We have said that sea water contains nearly all the soluble substances which exist in the globe. Nevertheless its exhalation is comparatively pure. "The water which evaporates from the sea," says Youman, in his "Chemistry," "is nearly pure, containing but very minute traces of salts. Falling as rain upon the land, it washes the soil, percolates through the rocky layers, and becomes charged with saline substances, which are borne seaward by the returning currents. The ocean, therefore, is the great depository of all substances that water can dissolve and carry down from the surface of the continents; and, as there is no channel for their escape, they would constantly accumulate, were it not for the creatures which inhabit the seas, and utilize the material thus brought within their reach." These substances are chloride of sodium or marine salt, sulphates of magnesia, potassa, lime, and other substances which the water of various seas is found to contain.

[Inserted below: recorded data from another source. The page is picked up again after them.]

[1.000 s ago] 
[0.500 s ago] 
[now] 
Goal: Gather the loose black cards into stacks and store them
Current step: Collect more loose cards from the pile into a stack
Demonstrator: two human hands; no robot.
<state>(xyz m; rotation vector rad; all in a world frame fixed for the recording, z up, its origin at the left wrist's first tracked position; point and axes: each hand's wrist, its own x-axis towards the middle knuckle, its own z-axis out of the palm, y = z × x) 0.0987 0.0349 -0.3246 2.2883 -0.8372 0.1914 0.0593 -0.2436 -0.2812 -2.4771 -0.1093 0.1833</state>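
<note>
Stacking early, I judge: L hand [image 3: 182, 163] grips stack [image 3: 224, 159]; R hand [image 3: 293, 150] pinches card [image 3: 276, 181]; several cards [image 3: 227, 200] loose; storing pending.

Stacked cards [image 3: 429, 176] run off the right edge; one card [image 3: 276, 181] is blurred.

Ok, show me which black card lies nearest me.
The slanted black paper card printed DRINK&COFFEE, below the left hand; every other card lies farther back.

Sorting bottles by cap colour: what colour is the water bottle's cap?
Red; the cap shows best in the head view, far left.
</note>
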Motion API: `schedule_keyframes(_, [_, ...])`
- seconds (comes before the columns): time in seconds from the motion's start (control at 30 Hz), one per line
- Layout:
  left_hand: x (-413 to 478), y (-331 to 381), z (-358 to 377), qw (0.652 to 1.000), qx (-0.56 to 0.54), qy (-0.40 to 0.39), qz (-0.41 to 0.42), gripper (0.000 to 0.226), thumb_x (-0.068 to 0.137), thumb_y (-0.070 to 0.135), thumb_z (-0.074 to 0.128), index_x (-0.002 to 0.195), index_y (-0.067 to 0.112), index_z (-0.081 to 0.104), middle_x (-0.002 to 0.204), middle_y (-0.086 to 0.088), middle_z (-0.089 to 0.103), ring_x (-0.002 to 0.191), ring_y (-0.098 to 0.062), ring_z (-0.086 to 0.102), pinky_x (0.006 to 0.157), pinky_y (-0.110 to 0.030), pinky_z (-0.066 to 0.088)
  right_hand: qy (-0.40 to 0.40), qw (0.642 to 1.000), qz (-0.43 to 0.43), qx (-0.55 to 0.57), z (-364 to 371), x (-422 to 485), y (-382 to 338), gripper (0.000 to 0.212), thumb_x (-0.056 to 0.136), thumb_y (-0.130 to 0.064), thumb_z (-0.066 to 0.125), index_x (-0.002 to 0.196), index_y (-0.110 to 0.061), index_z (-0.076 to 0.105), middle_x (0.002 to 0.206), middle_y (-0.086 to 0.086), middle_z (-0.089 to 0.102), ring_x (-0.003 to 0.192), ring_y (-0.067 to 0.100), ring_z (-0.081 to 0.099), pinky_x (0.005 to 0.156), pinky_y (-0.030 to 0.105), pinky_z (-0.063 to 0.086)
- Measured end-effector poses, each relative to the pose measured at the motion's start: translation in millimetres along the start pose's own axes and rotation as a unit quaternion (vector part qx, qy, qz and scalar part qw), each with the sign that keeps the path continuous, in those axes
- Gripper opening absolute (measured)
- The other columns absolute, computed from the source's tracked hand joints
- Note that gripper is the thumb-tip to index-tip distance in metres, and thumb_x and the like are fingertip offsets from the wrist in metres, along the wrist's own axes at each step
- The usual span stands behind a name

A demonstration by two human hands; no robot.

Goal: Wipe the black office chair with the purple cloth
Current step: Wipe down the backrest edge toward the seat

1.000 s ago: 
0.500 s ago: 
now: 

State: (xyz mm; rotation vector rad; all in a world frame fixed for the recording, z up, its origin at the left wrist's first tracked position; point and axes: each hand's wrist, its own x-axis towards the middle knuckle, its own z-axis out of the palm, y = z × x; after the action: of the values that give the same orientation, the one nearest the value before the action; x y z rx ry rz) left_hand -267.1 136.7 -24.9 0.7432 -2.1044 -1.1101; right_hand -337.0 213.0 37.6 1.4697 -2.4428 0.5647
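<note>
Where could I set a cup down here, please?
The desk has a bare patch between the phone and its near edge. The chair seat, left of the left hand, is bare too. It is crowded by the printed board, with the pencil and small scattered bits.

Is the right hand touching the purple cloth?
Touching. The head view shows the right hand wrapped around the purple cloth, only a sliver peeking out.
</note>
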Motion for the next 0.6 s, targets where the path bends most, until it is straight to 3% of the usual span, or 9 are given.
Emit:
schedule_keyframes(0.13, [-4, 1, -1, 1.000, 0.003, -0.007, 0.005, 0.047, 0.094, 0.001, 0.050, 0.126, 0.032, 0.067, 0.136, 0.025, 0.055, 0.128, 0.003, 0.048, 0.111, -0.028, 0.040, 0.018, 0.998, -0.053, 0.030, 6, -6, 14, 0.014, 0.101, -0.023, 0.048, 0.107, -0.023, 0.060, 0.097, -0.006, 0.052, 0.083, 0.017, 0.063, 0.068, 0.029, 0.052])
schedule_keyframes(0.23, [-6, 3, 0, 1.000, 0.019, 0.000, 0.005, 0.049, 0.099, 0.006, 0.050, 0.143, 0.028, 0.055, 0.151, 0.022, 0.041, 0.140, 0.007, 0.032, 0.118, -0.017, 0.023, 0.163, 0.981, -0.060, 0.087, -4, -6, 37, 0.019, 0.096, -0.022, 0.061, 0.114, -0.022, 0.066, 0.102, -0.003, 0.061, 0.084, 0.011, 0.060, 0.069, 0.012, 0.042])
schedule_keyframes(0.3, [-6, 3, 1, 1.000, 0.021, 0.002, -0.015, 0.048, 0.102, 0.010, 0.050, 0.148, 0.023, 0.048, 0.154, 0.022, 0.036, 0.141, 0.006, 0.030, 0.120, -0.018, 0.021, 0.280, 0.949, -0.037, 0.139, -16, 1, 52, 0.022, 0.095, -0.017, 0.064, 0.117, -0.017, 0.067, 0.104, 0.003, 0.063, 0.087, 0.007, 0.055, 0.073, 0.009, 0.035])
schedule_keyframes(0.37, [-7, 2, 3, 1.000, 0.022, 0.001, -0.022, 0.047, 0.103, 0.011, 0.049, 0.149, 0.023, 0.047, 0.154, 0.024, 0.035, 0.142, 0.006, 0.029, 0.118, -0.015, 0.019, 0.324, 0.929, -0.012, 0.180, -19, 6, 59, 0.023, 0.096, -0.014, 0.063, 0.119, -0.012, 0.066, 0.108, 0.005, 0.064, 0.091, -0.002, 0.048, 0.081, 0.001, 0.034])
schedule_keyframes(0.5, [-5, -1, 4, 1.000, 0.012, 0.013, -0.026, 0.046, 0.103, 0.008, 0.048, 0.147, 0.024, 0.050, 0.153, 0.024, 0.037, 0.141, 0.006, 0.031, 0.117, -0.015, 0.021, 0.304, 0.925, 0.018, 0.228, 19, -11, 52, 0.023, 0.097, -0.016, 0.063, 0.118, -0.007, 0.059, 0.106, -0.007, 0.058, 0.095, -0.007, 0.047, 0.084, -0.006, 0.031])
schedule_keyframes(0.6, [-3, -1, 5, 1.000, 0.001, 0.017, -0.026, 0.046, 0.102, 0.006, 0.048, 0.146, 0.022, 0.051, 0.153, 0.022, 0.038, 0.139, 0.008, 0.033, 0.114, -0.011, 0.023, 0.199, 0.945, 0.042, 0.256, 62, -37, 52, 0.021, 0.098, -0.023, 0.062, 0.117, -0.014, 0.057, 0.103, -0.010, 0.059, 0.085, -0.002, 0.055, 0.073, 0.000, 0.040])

In the year 1847, I made an analysis of water taken a few leagues from the coast at Havre, which gave the following result, from one litre (1 pint·760773):—[2]
| Grammes. | |
|---|---|
| Chloride of sodium | 25·704 |
| Chloride of magnesium | 2·905 |
| Sulphate of magnesia | 2·462 |
| Sulphate of lime | 1·210 |
| Sulphate of potassa | 0·094 |
| Carbonate of lime | 0·132 |
| Silicate of soda | 0·017 |
| Bromide of sodium | 0·103 |
| Bromide of magnesium | 0·030 |
| Oxide of iron, carbonate and phosphate of } | Only |
| magnesia, and oxide of manganese} | traces. |
| ——— | |
| 32·657 |
The water of the Mediterranean contains more salts than that of the ocean.